Fuga de informação sobre planos orçamentais da UE suscita receios sobre financiamento da Saúde
A Comissão Europeia só deverá apresentar a sua proposta para o próximo orçamento da UE para sete anos em junho, mas as fugas de informação que a Euronews teve acesso, sugerindo que a parte da saúde poderia ser fundida, suscitaram preocupações no sector.
Em resposta à pandemia da covid-19, os Estados-membros da UE atribuíram 5,3 mil milhões de euros ao abrigo do programa UE pela Saúde, um passo significativo, tendo em conta que a política de saúde é, em grande medida, considerada uma competência nacional.
O projeto de plano de reestruturação do orçamento da UE que foi divulgado, visto pela Euronews, sugere que o financiamento da saúde poderia ser consolidado num único Fundo Europeu para a Competitividade destinado a reforçar a autonomia estratégica e os valores do bloco.
A reestruturação - que tem vindo a ser discutida de forma mais alargada no serviço orçamental da Comissão desde janeiro - tem como objetivo resolver a falta de orientação estratégica, dando prioridade às políticas em detrimento de programas específicos.
De acordo com este plano, alguns dos programas mais famosos da UE, como o fundo de investigação Horizonte Europa, bem como os dedicados ao espaço, ao digital e, obviamente, à saúde, seriam fundidos, conduzindo a um conjunto unificado de regras de participação e elegibilidade, apesar das diferenças existentes entre os programas.
Voltar a viver de migalhas?
Apesar de ainda estar na fase inicial da consulta interna - e provavelmente ter circulado para avaliar as reações - o plano divulgado já suscitou debate.
A eurodeputada dos Verdes, Tilly Metz, manifestou a preocupação de que a fusão do financiamento da saúde num fundo de competitividade mais vasto aumente o risco, já experimentado no passado recente, de "desviar recursos da saúde para outros fins".
Esta preocupação tem origem nos recentes cortes orçamentais, como a reafetação de cerca de mil milhões de euros do programa EU4Health para financiar parcialmente o pacote de ajuda à Ucrânia, em fevereiro.
Metz alertou também para o facto de a mudança para um fundo centrado na competitividade poder prejudicar as iniciativas de saúde a longo prazo.
"A saúde não é apenas o desenvolvimento de medicamentos inovadores; é também a saúde pública, a prevenção e a sensibilização", afirmou, sublinhando que estas áreas vitais podem ser negligenciadas em favor das prioridades económicas.
Antes do EU4Health, as partes interessadas no sector da saúde tinham de se contentar com orçamentos muito mais reduzidos: de 2014 a 2020, o programa de saúde da UE teve um orçamento total de apenas 450 milhões de euros, significativamente inferior ao atual fundo EU4Health.
Até à data, o programa EU4Health tem apoiado uma série de iniciativas, incluindo um projeto recente de 1,3 milhões de euros destinado a resolver o problema da escassez de enfermeiros na Europa através da promoção da profissão nos Estados-membros que registam as carências mais graves.
Recursos próprios e regiões
Muitos receiam que o programa EU4Health possa não sobreviver.
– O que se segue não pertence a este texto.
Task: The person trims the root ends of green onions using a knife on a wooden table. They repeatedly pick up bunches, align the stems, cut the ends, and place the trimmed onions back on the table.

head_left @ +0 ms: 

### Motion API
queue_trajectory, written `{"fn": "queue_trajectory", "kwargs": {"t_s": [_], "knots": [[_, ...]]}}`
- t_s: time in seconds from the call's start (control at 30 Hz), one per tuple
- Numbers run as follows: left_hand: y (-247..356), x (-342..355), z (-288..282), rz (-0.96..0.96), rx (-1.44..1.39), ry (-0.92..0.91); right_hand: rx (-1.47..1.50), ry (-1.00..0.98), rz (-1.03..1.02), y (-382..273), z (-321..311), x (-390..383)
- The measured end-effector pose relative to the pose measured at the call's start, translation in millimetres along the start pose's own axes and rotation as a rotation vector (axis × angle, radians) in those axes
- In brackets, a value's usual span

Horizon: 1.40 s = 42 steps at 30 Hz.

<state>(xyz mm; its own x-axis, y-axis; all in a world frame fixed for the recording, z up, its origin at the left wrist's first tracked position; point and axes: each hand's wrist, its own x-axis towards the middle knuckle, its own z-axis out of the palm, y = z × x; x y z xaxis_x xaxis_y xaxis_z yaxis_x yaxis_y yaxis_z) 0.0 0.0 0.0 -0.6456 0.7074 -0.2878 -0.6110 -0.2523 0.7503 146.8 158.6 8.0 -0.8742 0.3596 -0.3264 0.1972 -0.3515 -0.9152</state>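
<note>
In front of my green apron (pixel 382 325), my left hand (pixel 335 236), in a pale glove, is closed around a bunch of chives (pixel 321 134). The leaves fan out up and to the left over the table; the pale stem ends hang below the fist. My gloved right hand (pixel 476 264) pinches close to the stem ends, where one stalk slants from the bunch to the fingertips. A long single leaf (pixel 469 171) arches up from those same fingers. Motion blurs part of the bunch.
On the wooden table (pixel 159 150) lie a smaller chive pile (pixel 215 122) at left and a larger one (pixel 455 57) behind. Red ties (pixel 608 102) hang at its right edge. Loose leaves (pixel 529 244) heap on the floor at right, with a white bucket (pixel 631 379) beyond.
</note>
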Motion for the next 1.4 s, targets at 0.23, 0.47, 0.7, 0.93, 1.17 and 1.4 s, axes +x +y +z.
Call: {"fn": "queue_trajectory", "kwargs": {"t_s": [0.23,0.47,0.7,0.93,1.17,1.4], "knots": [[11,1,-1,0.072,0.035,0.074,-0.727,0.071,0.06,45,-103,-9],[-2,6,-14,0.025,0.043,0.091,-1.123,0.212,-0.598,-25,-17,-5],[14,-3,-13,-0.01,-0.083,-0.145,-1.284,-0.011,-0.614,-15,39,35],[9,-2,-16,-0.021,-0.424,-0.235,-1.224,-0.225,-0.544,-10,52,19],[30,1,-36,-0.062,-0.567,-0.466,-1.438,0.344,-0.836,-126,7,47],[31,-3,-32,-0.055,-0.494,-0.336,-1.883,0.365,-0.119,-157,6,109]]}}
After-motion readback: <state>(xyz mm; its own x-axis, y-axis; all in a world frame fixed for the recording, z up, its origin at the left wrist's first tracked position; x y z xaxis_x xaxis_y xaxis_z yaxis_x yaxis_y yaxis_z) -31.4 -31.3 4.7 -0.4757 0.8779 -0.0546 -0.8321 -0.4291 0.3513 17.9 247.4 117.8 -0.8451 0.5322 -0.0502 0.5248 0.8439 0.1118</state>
Até a diretora-geral da Saúde da Comissão Europeia, Sandra Gallina, deu recentemente a entender que esta poderia ser uma iniciativa pontual.
Um funcionário da UE familiarizado com o assunto, que falou sob condição de anonimato, sugeriu que a fusão do financiamento da saúde com outros programas pode ser a única forma de preservar um orçamento substancial para a saúde, que, de outra forma, corre o risco de ser totalmente eliminado.
O antigo Comissário Europeu da Saúde e atual eurodeputado socialista Vytenis Andriukaitis também manifestou preocupações.
"A nossa única solução agora é gerar os nossos próprios recursos, especificamente para questões de saúde, caso contrário, não conseguiremos avançar", afirmou.
Um relatório de 2016 do antigo comissário e primeiro-ministro italiano Mario Monti propôs várias novas opções para a UE gerar os seus próprios recursos, incluindo um imposto sobre o CO2, um imposto sobre o rendimento das sociedades e um imposto sobre as transações financeiras. No entanto, nenhuma destas propostas ganhou força significativa desde então.
O debate sobre o Quadro Financeiro Plurianual é também crucial para as regiões da UE, que desempenham um papel fundamental na aplicação da política de saúde e na inovação.
"Temos de assegurar que o financiamento e os programas dedicados à saúde não sejam enfraquecidos ou diluídos", afirmou Michele Calabrò, da rede de autoridades regionais e locais de saúde Euregha.
O novo modelo não deve afetar negativamente instrumentos fundamentais como a política de coesão, nem comprometer a governação a vários níveis ou o importante papel dos atores regionais.